ファイルの厚みはこれまで重ねてきた努力の量を物語っている。
色々な記事や資料を見せて頂き、お話に夢中になっている内に辺りはすっかり暗くなっていた。予定の時間はとっくに過ぎていたが、蛯名さんは最後までインタビューに答えてくれた。辺りはすっかり暗くなり夜の営業時間が迫る中、最後に蛯名さんはお土産に貴重な紫黒米を持たせてくれた。
インタビューの最後にライター加藤が「今度はプライベートで飲みに来ますね。」と伝えると笑顔でこう返してくれた。
「八戸はすぐそこだからね。今度ゆっくり白魚談義でもしましょう。」
これだけお話を聞いてもまだまだ白魚の話はあるようだ。天下人が愛したメニューを食べながら、蛯名さんのお話を聞いて歴史に思いをはせるのもいいかもしれない。

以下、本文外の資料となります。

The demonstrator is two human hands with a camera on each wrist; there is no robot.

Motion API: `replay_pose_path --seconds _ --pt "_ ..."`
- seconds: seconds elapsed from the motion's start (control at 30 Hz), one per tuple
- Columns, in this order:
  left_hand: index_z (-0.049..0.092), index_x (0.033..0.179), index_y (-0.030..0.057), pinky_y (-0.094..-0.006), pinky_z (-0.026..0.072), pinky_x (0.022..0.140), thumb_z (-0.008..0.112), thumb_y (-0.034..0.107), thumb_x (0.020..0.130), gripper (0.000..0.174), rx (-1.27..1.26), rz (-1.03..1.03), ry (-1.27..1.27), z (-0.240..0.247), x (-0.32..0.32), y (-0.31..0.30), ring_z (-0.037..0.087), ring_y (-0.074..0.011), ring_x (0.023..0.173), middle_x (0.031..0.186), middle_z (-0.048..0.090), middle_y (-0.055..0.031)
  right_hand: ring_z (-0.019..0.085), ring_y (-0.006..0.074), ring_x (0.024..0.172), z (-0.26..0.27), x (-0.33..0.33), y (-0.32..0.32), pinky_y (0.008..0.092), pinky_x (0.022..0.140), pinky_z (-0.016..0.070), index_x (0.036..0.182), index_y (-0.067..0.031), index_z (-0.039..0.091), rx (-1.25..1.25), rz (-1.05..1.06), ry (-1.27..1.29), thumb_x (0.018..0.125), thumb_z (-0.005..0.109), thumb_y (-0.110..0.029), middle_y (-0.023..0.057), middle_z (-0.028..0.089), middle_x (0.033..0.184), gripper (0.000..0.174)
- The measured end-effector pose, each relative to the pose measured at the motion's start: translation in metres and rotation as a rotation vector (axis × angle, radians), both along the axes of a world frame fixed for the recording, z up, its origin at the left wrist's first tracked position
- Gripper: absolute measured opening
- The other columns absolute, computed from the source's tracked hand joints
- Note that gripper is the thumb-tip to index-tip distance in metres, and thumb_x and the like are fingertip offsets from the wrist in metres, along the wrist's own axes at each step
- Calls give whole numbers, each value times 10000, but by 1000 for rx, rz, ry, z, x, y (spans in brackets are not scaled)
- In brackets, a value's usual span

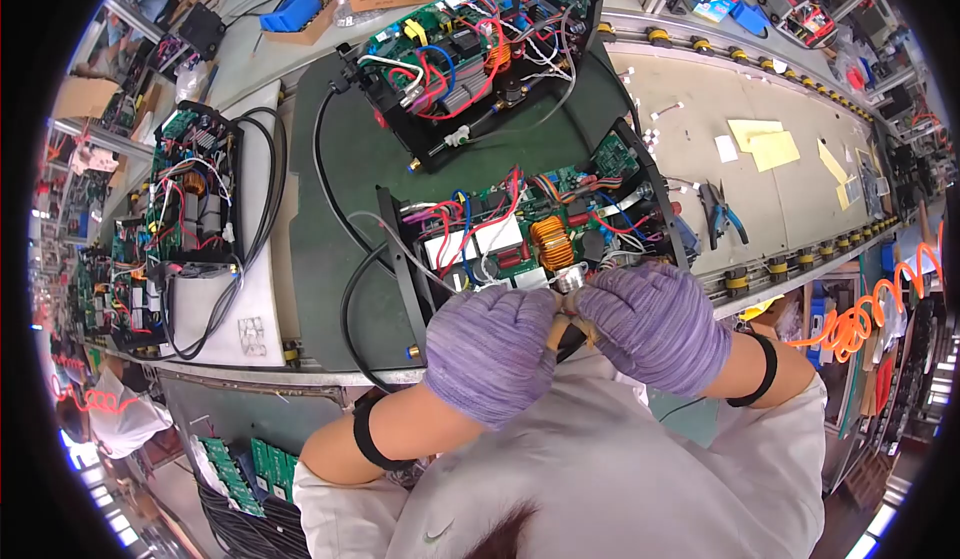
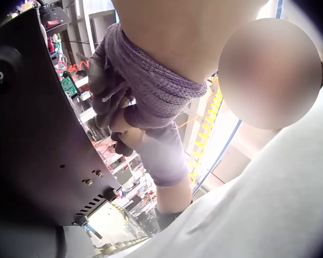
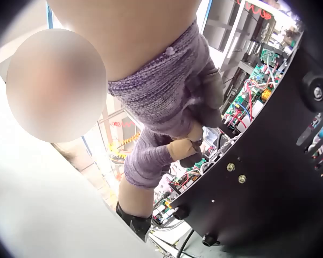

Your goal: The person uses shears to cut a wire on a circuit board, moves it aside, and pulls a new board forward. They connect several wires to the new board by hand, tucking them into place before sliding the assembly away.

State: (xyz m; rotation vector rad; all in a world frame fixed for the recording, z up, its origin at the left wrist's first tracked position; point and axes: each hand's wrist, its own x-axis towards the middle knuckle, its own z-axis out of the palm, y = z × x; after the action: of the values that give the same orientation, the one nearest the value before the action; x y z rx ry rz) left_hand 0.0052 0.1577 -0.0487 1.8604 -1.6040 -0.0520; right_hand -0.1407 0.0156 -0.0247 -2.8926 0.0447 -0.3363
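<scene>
Both hands wear purple knit gloves and meet at the near edge of an open black device case (image 1: 405, 259). My left hand (image 1: 492, 354) and my right hand (image 1: 655, 327) have curled fingers, thumbs close together, pinching a small part mostly hidden between them; I cannot tell its kind. A silver, round component (image 1: 569, 277) shows just beyond the fingertips. Behind it, a copper-wound coil (image 1: 551, 243) and coloured wires sit on the green circuit board. In the wrist views, the left hand (image 2: 148, 88) and right hand (image 3: 161, 88) are above the case's black panel (image 3: 247, 199).
A second open case (image 1: 480, 69) full of wiring stands behind on the green mat (image 1: 315, 229). Pliers (image 1: 722, 214) lie at the right, by yellow paper slips (image 1: 765, 144). More open units (image 1: 195, 189) and black cables stand at the left. An orange coiled hose (image 1: 870, 309) hangs at right.
</scene>
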Motion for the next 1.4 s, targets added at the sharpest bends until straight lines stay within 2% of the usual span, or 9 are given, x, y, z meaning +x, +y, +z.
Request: replay_pose_path --seconds 0.1,0.33,0.53,0.63,0.73,1.03,1.2,1.3,1.4 --pt "679 896 61 -391 514 559 752 169 753 194 87 -29 -47 2 0 -2 650 -285 626 727 669 -101 654 256 795 -7 -1 -1 386 701 520 1010 -78 659 -152 33 8 740 646 -246 86 649 914 318" --pt "661 998 122 -428 517 688 723 250 783 257 494 9 -25 46 27 -29 653 -316 763 804 670 -114 632 278 705 6 5 -36 396 621 510 860 -112 658 58 -122 -71 719 664 -135 73 613 767 143" --pt "635 1184 140 -402 486 908 723 340 773 466 495 -134 -440 -6 71 -109 622 -279 1044 1042 663 -115 672 291 786 -1 46 -90 402 741 538 942 -140 738 -136 -264 566 769 669 -212 113 695 930 200" --pt "651 1184 142 -412 499 898 695 363 776 466 616 -301 -359 -34 79 -136 633 -299 1031 1076 672 -126 673 265 917 -12 81 -85 398 869 501 935 -151 759 -315 -295 870 775 685 -271 89 711 1004 213" --pt "700 1042 103 -428 523 804 687 355 770 372 891 -379 -202 -34 81 -157 662 -330 931 970 701 -132 631 245 1061 -33 87 -90 416 971 423 939 -160 762 -512 -200 769 782 690 -280 53 718 1022 210" --pt "719 865 67 -432 534 774 620 235 757 222 701 -135 23 -61 101 -161 666 -368 840 857 699 -173 601 248 1078 -52 99 -96 477 1018 364 912 -157 760 -599 -155 808 779 686 -264 38 715 953 186" --pt "577 1271 43 -433 536 884 678 281 776 558 752 -271 -44 -25 102 -146 658 -338 1049 1197 656 -183 580 247 1099 -59 96 -95 503 1042 359 893 -155 756 -696 -119 754 744 692 -269 27 699 954 199" --pt "570 1220 50 -434 501 911 626 280 860 430 825 -256 -109 24 103 -105 621 -362 1074 1136 650 -198 562 248 1122 -54 101 -92 510 1051 351 888 -159 754 -644 -108 770 738 694 -280 26 690 964 202" --pt "561 1272 97 -463 409 1027 623 297 878 446 740 -268 -120 38 93 -48 471 -343 1281 1315 554 -163 552 245 1134 -57 100 -95 504 1059 341 883 -163 753 -575 -123 725 740 696 -283 21 689 962 195"
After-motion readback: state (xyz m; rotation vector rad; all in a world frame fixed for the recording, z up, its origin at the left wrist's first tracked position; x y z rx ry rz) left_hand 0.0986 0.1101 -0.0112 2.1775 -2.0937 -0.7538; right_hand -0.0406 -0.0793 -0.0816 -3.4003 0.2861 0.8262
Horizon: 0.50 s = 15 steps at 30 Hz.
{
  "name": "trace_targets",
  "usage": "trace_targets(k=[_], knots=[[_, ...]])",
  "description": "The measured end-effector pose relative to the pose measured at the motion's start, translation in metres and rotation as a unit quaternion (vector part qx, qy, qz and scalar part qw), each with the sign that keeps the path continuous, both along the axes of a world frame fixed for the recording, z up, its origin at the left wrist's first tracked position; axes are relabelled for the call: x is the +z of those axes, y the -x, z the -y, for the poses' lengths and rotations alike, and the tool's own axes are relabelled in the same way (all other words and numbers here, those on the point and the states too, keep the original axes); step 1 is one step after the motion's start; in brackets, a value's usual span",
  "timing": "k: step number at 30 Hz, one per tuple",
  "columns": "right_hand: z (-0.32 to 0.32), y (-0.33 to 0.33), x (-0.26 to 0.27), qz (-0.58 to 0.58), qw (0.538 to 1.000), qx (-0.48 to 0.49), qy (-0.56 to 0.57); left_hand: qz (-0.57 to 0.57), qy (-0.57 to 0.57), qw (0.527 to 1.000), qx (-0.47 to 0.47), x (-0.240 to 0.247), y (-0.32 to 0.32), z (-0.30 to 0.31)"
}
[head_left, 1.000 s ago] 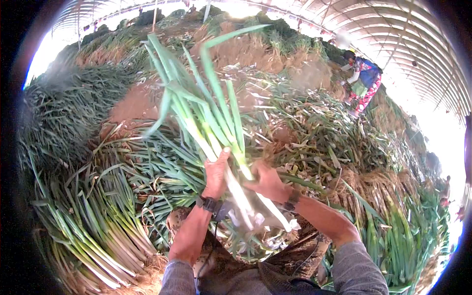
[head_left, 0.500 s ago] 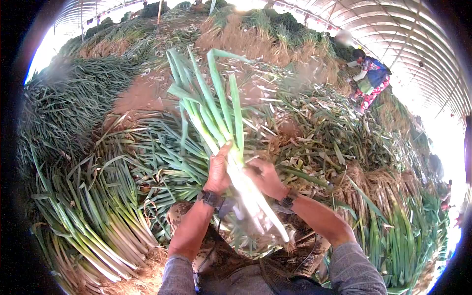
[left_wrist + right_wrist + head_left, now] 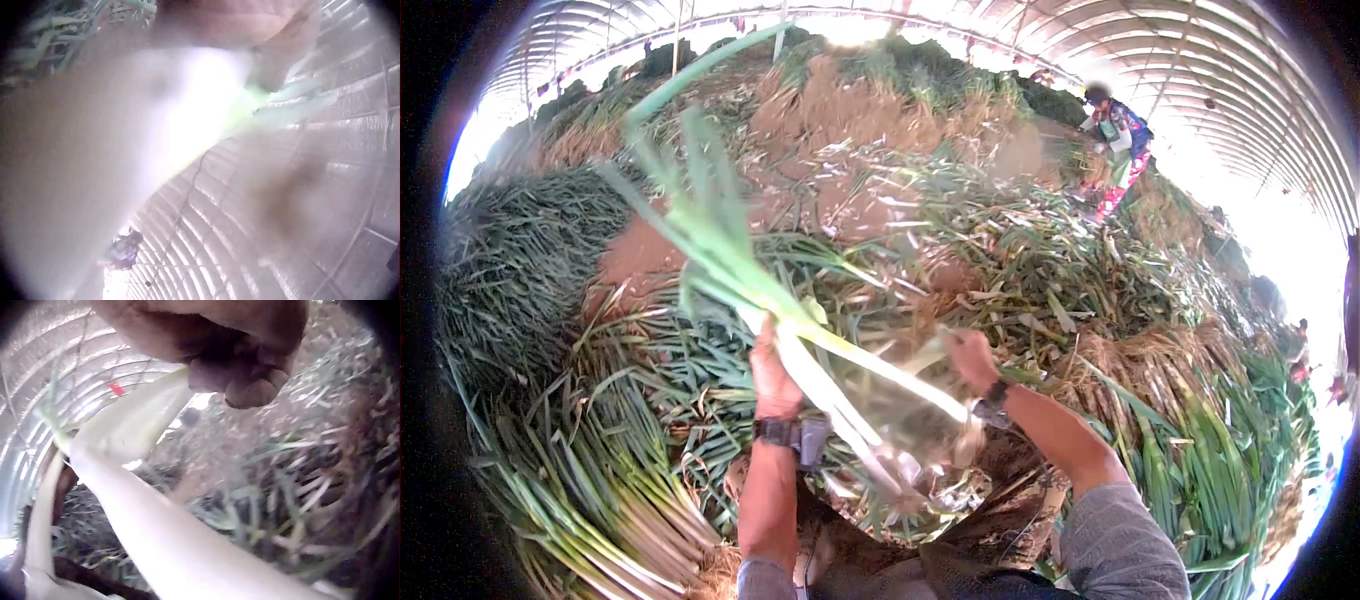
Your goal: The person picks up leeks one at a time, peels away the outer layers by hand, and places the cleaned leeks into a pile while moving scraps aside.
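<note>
My left hand (image 3: 772, 375) grips a few large green onions (image 3: 890, 378) around their stalks, where white turns to green. Their leaves reach up to the far left, blurred, and their white ends point down toward my lap. To the right of them, my right hand (image 3: 973, 360) has its fingers curled, pinching a pale peeled layer (image 3: 137, 419). In the right wrist view that layer still joins a white stalk (image 3: 181, 537) near its green part. The left wrist view has white stalks very close and overexposed, beneath my fingers (image 3: 237, 25).
Green onions (image 3: 615, 480) lie in a row at the left, beside a dark green heap (image 3: 530, 260). Trimmed leaves (image 3: 1090, 275) cover the ground ahead. More onions, roots up (image 3: 1190, 400), are at the right. Another person (image 3: 1118, 145) bends farther off under the arched roof.
The onions have tilted, their leaves swinging left, with my left hand shifting left. My right hand has moved away from the stalks to the right, drawing a pale layer off one.
</note>
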State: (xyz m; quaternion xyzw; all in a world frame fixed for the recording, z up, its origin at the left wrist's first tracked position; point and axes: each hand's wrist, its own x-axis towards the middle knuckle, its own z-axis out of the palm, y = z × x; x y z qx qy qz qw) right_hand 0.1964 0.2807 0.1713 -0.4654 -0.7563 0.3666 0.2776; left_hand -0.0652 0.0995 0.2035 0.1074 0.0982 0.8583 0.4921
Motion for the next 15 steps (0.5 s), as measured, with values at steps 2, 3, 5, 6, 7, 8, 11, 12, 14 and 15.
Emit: trace_targets(k=[2,3,5,6,7,8,11,12,14,15], knots=[[-0.012,-0.043,0.015,-0.038,0.996,-0.076,0.008,-0.039,-0.011,0.998,0.044,-0.004,0.018,0.002],[-0.042,-0.071,0.004,0.103,0.988,-0.091,-0.075,-0.052,0.011,0.995,0.086,0.01,0.012,0.006],[-0.076,-0.122,-0.003,0.256,0.936,-0.149,-0.191,-0.048,0.037,0.988,0.14,-0.008,0.029,0.001],[-0.088,-0.152,-0.009,0.255,0.932,-0.192,-0.171,-0.059,0.032,0.987,0.145,-0.011,0.034,0.002],[-0.096,-0.18,-0.007,0.294,0.918,-0.217,-0.153,-0.062,0.069,0.981,0.169,-0.004,0.036,0.009],[-0.094,-0.198,0.006,0.393,0.889,-0.206,-0.116,-0.082,0.083,0.974,0.193,-0.006,0.044,0.015],[-0.073,-0.197,0.038,0.401,0.909,-0.102,-0.054,-0.063,0.08,0.977,0.188,-0.011,0.062,0.017],[-0.055,-0.173,0.05,0.308,0.947,-0.073,-0.053,-0.046,0.089,0.978,0.183,-0.011,0.059,0.015],[-0.002,-0.102,0.081,0.17,0.982,0.077,0.023,-0.036,0.105,0.977,0.184,-0.016,0.051,0.003],[0.026,-0.068,0.087,0.117,0.976,0.165,0.079,-0.061,0.096,0.98,0.161,-0.025,0.05,-0.001]])
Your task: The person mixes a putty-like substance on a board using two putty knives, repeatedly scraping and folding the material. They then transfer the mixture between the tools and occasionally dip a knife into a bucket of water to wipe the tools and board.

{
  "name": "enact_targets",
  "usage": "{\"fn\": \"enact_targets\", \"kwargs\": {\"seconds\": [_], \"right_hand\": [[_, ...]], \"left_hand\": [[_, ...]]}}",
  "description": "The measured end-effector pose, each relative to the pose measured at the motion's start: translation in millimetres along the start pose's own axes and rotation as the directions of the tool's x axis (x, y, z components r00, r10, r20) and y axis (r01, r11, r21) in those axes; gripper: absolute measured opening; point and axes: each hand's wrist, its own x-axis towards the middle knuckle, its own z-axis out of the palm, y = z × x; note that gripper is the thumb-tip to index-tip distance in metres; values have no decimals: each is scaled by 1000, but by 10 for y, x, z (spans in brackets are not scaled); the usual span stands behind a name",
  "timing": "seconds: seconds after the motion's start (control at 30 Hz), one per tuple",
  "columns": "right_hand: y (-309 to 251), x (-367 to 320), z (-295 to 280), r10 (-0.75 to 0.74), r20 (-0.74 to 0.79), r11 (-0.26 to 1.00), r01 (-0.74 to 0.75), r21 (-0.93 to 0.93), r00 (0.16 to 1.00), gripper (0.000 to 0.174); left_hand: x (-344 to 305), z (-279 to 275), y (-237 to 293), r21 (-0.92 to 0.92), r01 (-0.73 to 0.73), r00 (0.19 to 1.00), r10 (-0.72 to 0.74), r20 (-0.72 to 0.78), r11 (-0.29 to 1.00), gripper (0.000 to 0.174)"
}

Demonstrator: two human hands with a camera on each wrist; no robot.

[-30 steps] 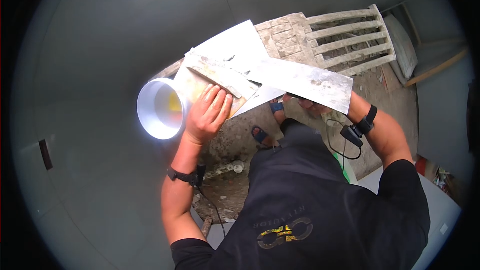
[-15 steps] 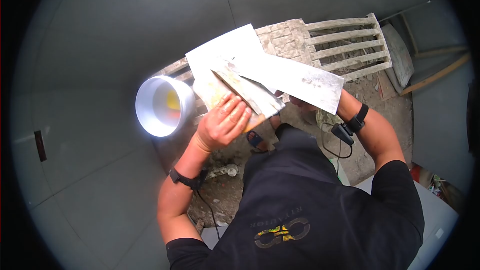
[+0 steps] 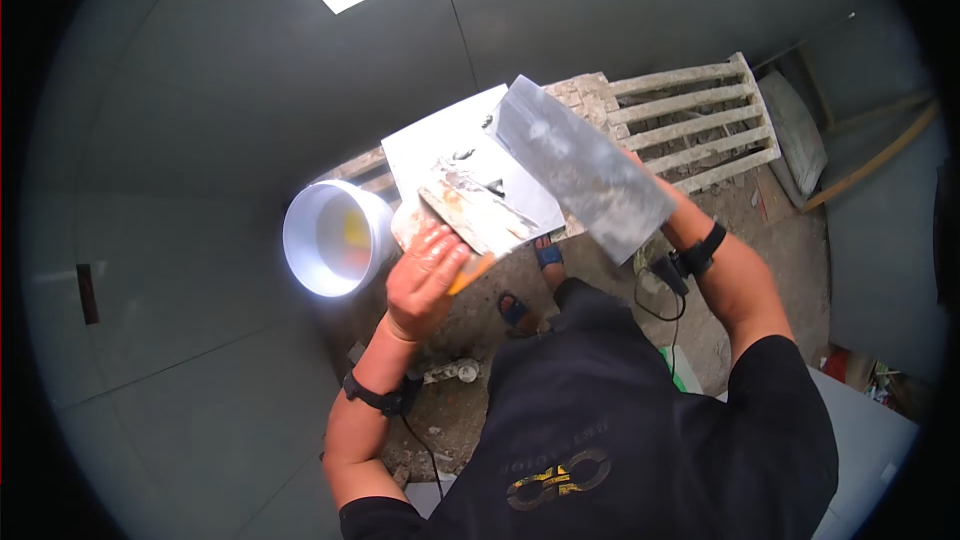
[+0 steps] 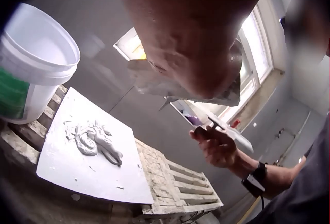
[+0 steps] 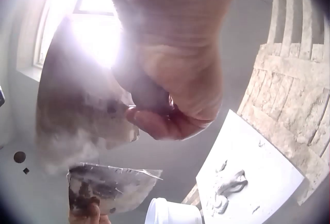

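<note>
The left hand (image 3: pixel 425 285) grips a small smeared plate (image 3: pixel 485 225), fingers over its near edge; the plate also shows behind the hand in the left wrist view. Whitish paste lies on it. A wide rectangular metal trowel (image 3: pixel 590 180) is held to the right of the plate, tilted, and hides most of the right hand in the head view. In the left wrist view the right hand (image 4: pixel 219 149) has its fingers curled round the trowel's dark handle. Below both tools, a white board (image 4: pixel 62 162) carries a heap of grey paste (image 4: pixel 95 141).
A white bucket (image 3: pixel 335 240) stands left of the board. The board lies on a dirty slatted bench (image 3: pixel 700 120) running along the grey wall. Sandalled feet (image 3: pixel 548 252) are below, on a stained floor. A window (image 4: pixel 258 43) shows in the left wrist view.
The trowel has swung from lying nearly across the board to a steeper slant, its face now darker. The left hand and plate moved right, then slightly back left and down. The head view has shifted.
</note>
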Motion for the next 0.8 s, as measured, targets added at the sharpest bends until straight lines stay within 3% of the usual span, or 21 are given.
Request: {"fn": "enact_targets", "kwargs": {"seconds": [0.03, 0.07, 0.13, 0.2, 0.23, 0.27, 0.33, 0.43, 0.47, 0.57, 0.67, 0.7, 0.73, 0.77, 0.8], "right_hand": [[22, 164, -115, -47, 119, 989, 62, -132, 992, 36], [22, 109, -11, -258, 194, 869, 315, -382, 947, 36], [-62, -119, 109, -262, 200, 850, 324, -416, 944, 37], [-158, -366, 222, -262, 188, 830, 321, -456, 946, 39], [-135, -450, 216, -291, 169, 820, 337, -463, 942, 40], [-105, -536, 190, -318, 145, 812, 348, -468, 937, 41], [-30, -732, 52, -374, 60, 787, 352, -506, 925, 42], [154, -1213, -304, -433, -162, 784, 282, -554, 886, 41], [242, -1393, -454, -532, -220, 693, 272, -668, 817, 40], [435, -1967, -659, -760, -289, 427, 111, -897, 583, 33], [835, -2525, -975, -931, -137, 114, -87, -990, 337, 28], [1262, -2779, -1485, -744, -564, 558, -131, -819, 358, 27], [1679, -3026, -1997, -219, -941, 959, -120, -256, 257, 26], [2083, -3267, -2500, 225, -968, 974, -65, 218, 114, 26], [2320, -3615, -2460, 194, -978, 979, -72, 188, 80, 26]], "left_hand": [[-2, 18, -14, -25, 97, 990, -99, -98, 995, 25], [21, 12, -40, -44, 170, 976, -175, -127, 984, 23], [75, -24, -128, -97, 315, 928, -328, -175, 944, 20], [83, -34, -219, -346, 484, 813, -559, -163, 804, 32], [47, 32, -277, -572, 476, 728, -664, -171, 668, 27], [-31, 9, -419, -360, 593, 714, -677, -178, 720, 23], [71, -9, -457, -492, 658, 580, -800, -152, 571, 21], [38, 12, -598, -633, 582, 568, -812, -134, 511, 20], [121, 2, -550, -704, 531, 552, -823, -136, 473, 19], [48, -10, -686, -720, 555, 544, -837, -65, 417, 20], [-32, 21, -839, -704, 565, 578, -815, -34, 431, 24], [-55, 32, -897, -723, 557, 564, -825, -33, 410, 25], [-53, 58, -941, -741, 552, 558, -830, -14, 383, 26], [-5, 90, -951, -722, 568, 566, -824, -6, 395, 27], [2, 97, -947, -701, 585, 568, -823, -5, 408, 29]]}}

徳川家康や秦の始皇帝が成し遂げたことに比べたらはるかに小さなことかもしれない。しかし、蛯名さんが成し遂げたこと、成し遂げようとしていることは間違いなく歴史の1ページに刻まれる。
ライターメモ
店内にはプロバスケットボールチームの青森ワッツのボールや、プロ野球選手のサインボールが飾られていたのでスポーツがお好きなのかと思ってお聞きしたが、これまで務めた観光協会の会長や商工会の会長時代の繋がりでもらったものだそうだ。
「町長以外は全部やってるから」と話す蛯名さんは東北町にとって町長と同じくらい存在感のある人なのかもしれない。